Starting at the first line of the data below, repeat each line word for word up to and including the line with "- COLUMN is".
┌──
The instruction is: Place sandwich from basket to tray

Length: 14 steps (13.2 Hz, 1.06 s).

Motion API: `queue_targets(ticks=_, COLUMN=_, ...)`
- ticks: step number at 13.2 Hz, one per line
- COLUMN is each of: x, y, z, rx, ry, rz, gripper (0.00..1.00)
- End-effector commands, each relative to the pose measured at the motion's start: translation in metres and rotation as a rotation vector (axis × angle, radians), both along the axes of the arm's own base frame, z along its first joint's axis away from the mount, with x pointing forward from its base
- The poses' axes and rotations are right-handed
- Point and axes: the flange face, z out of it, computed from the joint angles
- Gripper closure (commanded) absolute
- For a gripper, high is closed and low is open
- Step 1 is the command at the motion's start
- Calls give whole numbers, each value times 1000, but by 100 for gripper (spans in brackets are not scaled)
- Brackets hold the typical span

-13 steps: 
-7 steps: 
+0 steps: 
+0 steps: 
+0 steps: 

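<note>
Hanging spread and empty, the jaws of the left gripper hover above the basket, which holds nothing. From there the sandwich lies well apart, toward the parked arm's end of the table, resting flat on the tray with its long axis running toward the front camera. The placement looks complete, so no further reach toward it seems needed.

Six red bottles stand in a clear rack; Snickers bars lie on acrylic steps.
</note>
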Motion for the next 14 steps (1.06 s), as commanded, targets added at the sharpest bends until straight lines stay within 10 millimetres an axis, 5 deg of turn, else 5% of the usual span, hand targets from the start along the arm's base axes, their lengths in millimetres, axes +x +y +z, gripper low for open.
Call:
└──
#### ANSWER FOR THE TASK:
The instruction is: Place sandwich from basket to tray

Length: 14 steps (13.2 Hz, 1.06 s).

Motion API: `queue_targets(ticks=_, COLUMN=_, ...)`
- ticks: step number at 13.2 Hz, one per line
- COLUMN is each of: x, y, z, rx, ry, rz, gripper (0.00..1.00)

The output requires no further additions.